What is expected:
Please repeat only the lines below starting at the line that holds "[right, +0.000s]" and ending at the line that holds "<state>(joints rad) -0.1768", exactly, with both of those lines included and every picture omitted.
►
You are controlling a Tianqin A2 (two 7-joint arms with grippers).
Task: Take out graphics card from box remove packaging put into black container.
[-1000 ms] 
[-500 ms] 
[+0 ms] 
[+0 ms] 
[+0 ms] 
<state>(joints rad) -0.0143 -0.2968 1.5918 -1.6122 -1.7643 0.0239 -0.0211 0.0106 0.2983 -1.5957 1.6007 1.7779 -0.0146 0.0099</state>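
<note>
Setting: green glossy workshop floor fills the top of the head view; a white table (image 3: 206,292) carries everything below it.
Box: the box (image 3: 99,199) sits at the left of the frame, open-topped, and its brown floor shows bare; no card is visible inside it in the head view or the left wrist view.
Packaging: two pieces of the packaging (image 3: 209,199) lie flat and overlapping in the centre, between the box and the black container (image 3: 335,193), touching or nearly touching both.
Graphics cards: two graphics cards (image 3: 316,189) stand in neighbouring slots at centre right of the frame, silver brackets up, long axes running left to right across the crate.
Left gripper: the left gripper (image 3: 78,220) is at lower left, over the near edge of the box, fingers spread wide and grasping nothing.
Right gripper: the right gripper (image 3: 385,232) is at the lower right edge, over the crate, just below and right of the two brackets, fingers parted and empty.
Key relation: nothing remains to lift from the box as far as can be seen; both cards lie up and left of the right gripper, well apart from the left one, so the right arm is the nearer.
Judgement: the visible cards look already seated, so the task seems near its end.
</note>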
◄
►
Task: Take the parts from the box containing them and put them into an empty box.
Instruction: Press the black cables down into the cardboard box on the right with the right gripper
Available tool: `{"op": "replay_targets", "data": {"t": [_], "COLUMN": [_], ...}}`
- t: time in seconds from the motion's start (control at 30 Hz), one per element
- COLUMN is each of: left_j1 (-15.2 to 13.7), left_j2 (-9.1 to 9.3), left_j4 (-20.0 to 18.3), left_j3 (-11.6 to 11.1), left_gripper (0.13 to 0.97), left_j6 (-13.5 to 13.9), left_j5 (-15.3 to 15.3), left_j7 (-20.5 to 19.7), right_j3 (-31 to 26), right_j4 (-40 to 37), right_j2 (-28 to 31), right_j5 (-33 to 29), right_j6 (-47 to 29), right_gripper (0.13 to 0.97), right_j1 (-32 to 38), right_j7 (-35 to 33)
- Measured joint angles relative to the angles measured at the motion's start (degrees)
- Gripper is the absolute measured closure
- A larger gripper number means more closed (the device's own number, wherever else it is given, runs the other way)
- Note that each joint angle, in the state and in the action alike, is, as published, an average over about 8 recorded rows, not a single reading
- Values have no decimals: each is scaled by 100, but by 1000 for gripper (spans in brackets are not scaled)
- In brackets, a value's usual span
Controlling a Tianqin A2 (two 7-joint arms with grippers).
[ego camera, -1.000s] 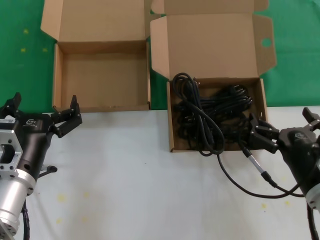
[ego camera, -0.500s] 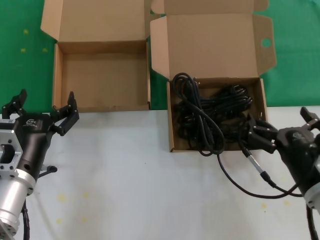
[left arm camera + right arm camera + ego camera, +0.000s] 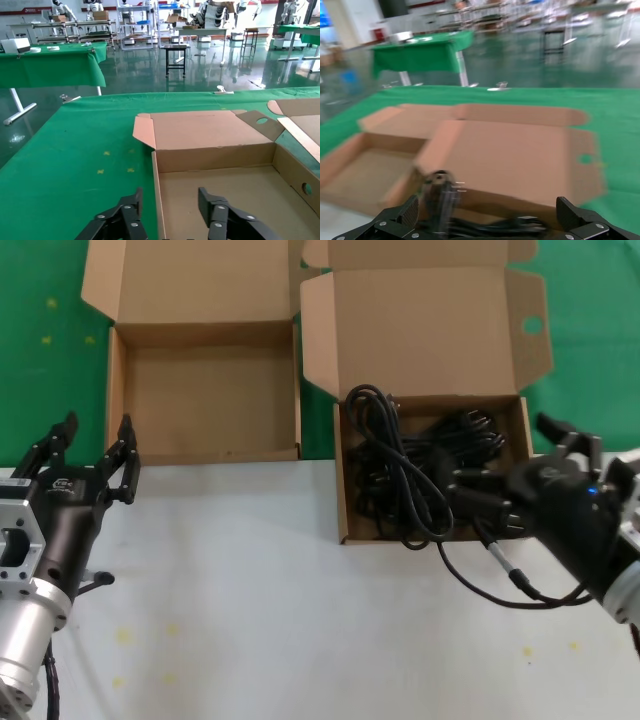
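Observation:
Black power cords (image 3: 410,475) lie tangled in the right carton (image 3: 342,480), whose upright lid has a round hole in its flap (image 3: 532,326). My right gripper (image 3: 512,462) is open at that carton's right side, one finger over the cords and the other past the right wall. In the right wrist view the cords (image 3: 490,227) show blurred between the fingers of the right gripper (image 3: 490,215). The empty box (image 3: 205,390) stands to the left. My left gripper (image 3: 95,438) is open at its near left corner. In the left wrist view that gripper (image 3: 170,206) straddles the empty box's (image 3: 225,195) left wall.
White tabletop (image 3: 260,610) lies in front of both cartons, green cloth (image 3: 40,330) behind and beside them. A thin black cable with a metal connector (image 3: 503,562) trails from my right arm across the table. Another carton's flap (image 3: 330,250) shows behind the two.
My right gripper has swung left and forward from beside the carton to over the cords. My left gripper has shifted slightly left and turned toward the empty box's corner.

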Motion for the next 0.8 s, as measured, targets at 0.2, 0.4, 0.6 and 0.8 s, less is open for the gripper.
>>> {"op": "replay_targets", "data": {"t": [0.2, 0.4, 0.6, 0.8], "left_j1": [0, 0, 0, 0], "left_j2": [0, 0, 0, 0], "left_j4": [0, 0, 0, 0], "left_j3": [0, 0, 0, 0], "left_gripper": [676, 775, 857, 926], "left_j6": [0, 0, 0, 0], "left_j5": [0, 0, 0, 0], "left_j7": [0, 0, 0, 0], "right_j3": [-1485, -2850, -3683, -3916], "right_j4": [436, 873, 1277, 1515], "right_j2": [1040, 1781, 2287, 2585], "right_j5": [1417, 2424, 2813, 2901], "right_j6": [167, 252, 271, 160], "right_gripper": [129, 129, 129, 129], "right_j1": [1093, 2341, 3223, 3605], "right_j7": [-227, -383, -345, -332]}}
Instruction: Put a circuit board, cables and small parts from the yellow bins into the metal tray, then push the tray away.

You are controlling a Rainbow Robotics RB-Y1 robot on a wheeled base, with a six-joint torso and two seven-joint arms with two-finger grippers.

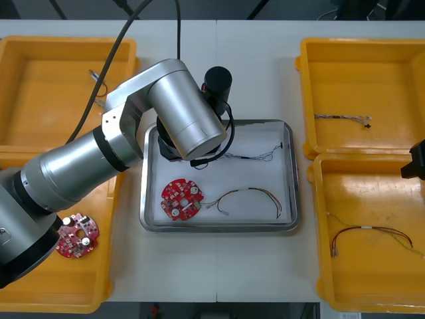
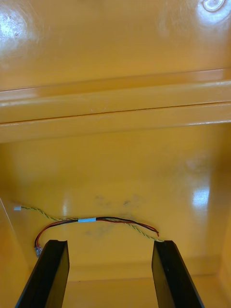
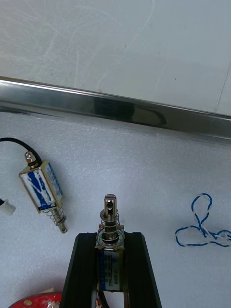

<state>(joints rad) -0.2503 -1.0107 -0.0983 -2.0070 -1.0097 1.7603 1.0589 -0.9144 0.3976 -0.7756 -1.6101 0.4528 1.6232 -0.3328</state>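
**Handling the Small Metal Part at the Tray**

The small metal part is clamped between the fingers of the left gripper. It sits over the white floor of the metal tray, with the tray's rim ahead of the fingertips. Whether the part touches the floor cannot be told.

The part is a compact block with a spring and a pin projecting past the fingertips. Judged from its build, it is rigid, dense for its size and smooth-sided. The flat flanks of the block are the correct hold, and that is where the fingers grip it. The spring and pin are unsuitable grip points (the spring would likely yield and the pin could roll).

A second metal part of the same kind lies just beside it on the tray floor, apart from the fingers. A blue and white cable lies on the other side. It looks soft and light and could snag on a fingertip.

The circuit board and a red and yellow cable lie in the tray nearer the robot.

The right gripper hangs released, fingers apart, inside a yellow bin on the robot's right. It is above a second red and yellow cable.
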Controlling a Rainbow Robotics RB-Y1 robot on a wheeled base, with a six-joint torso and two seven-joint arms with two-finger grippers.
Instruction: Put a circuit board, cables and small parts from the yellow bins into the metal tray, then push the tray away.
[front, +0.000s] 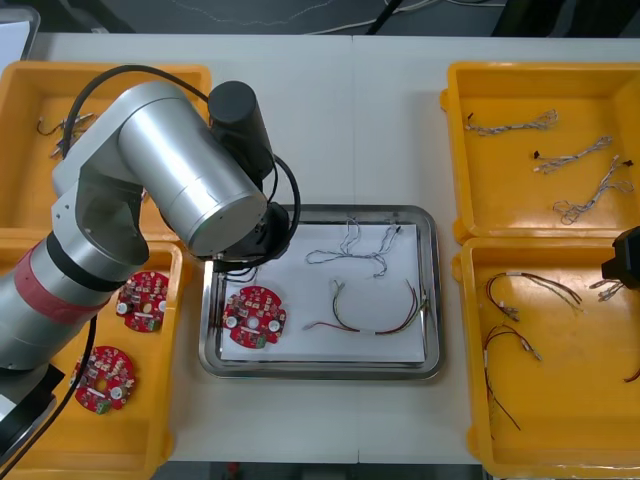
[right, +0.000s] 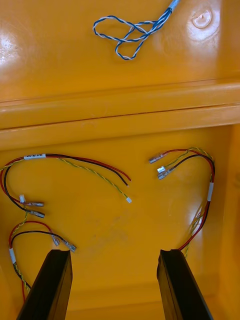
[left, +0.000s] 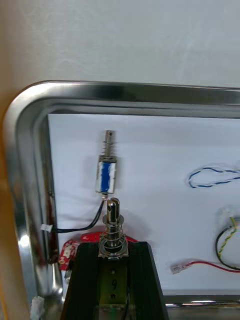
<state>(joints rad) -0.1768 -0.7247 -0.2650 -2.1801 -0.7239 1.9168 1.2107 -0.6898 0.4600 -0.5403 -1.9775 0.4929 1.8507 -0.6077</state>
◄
Response:
[right, +0.000s] 
[left, +0.000s] 
<state>(joints rad) -0.1768 -0.7247 -0.2650 -2.1801 -0.7239 1.9168 1.2107 -0.6898 0.4600 -0.5403 -1.9775 0.4929 1.8507 -0.6077</state>

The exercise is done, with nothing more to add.